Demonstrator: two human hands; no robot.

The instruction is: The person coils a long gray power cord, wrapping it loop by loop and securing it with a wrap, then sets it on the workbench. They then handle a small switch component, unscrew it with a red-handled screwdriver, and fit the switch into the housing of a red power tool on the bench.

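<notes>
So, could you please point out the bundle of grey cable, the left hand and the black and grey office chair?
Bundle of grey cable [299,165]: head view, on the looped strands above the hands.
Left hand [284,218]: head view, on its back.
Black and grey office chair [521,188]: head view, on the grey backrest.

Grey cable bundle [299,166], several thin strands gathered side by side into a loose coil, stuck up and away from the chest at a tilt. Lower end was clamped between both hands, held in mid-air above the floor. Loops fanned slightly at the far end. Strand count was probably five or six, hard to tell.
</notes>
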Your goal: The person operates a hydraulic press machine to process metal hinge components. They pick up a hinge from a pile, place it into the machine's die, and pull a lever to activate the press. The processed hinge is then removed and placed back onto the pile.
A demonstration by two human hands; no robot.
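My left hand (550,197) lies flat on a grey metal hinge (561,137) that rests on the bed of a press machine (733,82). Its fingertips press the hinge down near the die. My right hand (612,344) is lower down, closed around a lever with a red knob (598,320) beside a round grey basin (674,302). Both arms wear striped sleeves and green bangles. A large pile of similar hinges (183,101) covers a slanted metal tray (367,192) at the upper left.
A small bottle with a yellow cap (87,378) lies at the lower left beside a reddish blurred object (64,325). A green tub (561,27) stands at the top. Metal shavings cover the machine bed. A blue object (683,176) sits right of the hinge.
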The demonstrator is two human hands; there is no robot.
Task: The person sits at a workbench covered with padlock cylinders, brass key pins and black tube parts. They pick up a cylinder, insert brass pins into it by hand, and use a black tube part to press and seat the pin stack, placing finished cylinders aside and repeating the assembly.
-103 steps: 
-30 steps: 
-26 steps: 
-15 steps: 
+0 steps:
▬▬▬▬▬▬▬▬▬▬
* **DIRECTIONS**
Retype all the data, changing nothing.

* **RESPONSE TO THIS TASK**
Demonstrator: two human hands; no robot.

The instruction is: The person coils a long gray power cord, wrapping it loop by loop and securing it with a wrap, then sets it on the workbench. They then handle a small switch component, unscrew it with a red-handled screwdriver, and fit the switch into the housing of a red power tool on the bench.

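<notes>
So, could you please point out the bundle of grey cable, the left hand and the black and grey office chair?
Bundle of grey cable [299,165]: head view, on the looped strands above the hands.
Left hand [284,218]: head view, on its back.
Black and grey office chair [521,188]: head view, on the grey backrest.

Grey cable bundle [299,166], several thin strands gathered side by side into a loose coil, stuck up and away from the chest at a tilt. Lower end was clamped between both hands, held in mid-air above the floor. Loops fanned slightly at the far end. Strand count was probably five or six, hard to tell.
</notes>
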Your goal: The person operates a hydraulic press machine to process metal hinge components. They pick up a hinge from a pile, place it into the machine's die, and pull a lever to activate the press. The processed hinge is then removed and placed back onto the pile.
A demonstration by two human hands; no robot.
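My left hand (550,197) lies flat on a grey metal hinge (561,137) that rests on the bed of a press machine (733,82). Its fingertips press the hinge down near the die. My right hand (612,344) is lower down, closed around a lever with a red knob (598,320) beside a round grey basin (674,302). Both arms wear striped sleeves and green bangles. A large pile of similar hinges (183,101) covers a slanted metal tray (367,192) at the upper left.
A small bottle with a yellow cap (87,378) lies at the lower left beside a reddish blurred object (64,325). A green tub (561,27) stands at the top. Metal shavings cover the machine bed. A blue object (683,176) sits right of the hinge.
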The demonstrator is two human hands; there is no robot.
Task: The person sits at a workbench covered with padlock cylinders, brass key pins and black tube parts. They pick up a cylinder, insert brass pins into it by hand, and use a black tube part to press and seat the pin stack, placing finished cylinders aside and repeating the assembly.
-103 steps: 
-30 steps: 
-26 steps: 
-15 steps: 
+0 steps:

With the answer given, the exercise is closed.